PROBLEM TO WORK ON:
Omit all pictures, then repeat the listing exactly.

DATA EXTRACT:
=== Begin Enclosure ===
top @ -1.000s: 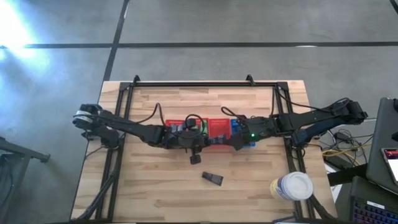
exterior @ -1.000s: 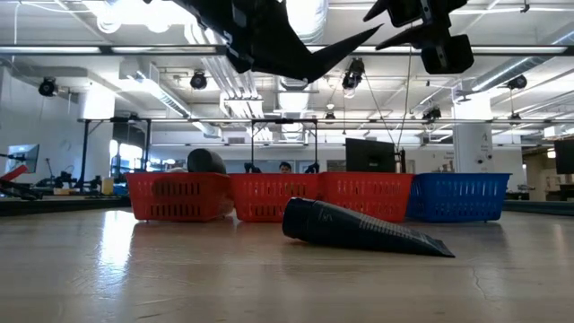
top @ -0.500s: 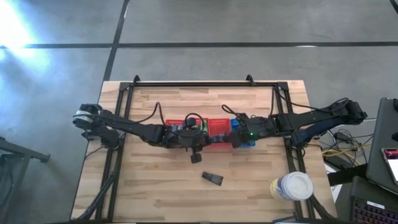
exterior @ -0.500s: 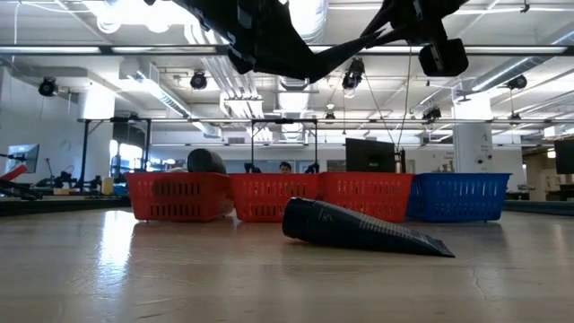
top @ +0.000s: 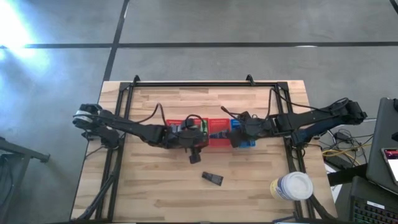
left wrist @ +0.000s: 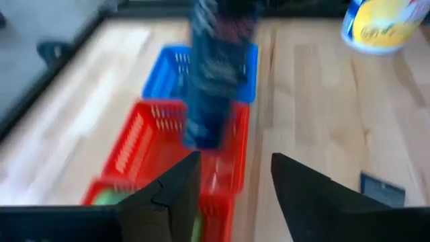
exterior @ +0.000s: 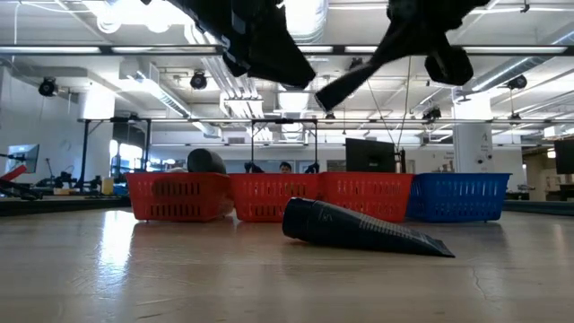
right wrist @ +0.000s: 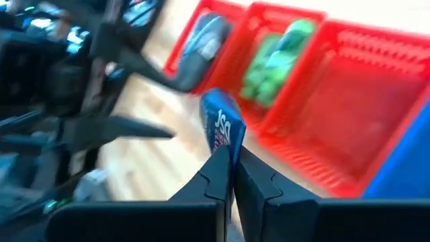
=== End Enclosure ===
COMPLETED EXERCISE:
top @ -1.000s: 
exterior @ -1.000s: 
top @ -0.500s: 
exterior @ -0.500s: 
top @ +0.000s: 
left wrist @ +0.000s: 
exterior @ +0.000s: 
right wrist @ +0.000s: 

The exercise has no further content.